(Beginning of Information supplied)

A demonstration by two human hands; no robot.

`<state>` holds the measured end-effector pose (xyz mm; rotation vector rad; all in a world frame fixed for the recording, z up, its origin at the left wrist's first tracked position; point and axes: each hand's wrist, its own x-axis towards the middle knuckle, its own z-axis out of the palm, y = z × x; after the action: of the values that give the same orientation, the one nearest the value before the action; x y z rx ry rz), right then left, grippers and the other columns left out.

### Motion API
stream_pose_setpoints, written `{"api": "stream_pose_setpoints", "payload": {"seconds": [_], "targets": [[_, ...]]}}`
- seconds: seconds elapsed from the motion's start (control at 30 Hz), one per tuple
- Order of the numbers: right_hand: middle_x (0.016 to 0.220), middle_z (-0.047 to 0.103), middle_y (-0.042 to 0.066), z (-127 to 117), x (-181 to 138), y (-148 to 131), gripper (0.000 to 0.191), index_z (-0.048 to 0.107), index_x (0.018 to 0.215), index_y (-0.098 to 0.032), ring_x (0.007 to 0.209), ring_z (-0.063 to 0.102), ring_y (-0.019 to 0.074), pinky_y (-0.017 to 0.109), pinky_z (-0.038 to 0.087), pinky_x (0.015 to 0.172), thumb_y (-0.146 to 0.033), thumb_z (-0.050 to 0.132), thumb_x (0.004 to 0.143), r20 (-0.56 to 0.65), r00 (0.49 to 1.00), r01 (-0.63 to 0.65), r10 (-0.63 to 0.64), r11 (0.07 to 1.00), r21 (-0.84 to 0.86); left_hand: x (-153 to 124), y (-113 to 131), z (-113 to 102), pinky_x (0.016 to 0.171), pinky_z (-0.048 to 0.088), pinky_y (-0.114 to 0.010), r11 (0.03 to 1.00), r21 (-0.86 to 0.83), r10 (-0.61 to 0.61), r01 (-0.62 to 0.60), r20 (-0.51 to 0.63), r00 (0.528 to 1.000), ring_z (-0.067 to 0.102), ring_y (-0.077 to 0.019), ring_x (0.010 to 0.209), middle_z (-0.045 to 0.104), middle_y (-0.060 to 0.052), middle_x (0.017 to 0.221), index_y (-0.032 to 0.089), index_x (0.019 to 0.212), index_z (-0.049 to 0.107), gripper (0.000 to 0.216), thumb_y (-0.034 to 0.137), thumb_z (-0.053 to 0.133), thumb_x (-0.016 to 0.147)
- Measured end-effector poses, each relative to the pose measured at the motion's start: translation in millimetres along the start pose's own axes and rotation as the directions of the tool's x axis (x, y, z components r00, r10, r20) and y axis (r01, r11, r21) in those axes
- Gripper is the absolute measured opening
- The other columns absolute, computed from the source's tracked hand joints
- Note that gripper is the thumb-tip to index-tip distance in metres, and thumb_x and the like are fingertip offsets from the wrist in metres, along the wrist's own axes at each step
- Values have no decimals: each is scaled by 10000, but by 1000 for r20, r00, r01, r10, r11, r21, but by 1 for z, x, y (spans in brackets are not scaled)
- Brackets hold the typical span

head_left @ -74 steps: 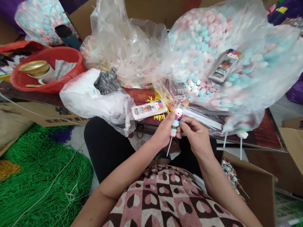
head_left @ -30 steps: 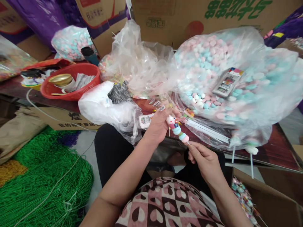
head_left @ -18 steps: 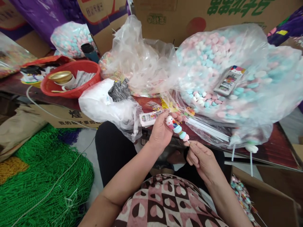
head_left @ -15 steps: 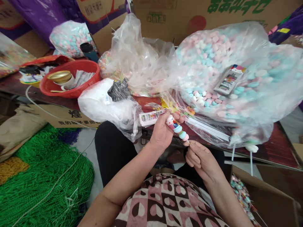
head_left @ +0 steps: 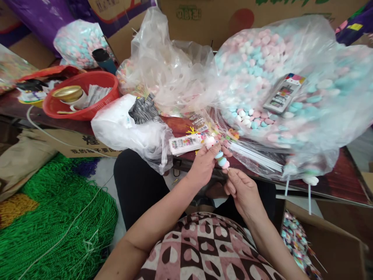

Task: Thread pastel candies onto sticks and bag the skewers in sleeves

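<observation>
In the head view, we are holding a small skewer of white, blue and pink soft sweets (head_left: 220, 158) mid-frame, just off the near edge of the dark red bench (head_left: 346, 188). Our left hand (head_left: 204, 168) is pinching its white top piece. Our right hand (head_left: 243, 191), at five o'clock from it, is closing its grip on the lower end, hiding the stick. A large clear plastic bag of pink and blue sweets (head_left: 262, 58) is lying at one o'clock. We are judging the skewer light and its sweets squashable, so the stick is the safer hold.
</observation>
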<state>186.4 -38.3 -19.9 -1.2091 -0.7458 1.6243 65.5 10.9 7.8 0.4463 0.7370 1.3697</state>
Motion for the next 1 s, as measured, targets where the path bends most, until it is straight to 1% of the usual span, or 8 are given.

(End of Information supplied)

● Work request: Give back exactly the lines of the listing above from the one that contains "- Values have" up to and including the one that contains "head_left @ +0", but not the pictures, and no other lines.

● Task response:
- Values have no decimals: each is scaled by 10000, but by 1000 for r20, r00, r01, r10, r11, r21, but by 1 for z, x, y (spans in brackets are not scaled)
- Brackets hold the typical span

head_left @ -74 steps: 
head_left @ -30 steps: 
head_left @ -18 steps: 
head_left @ -15 steps: 
head_left @ +0 steps: 

The full answer has been given.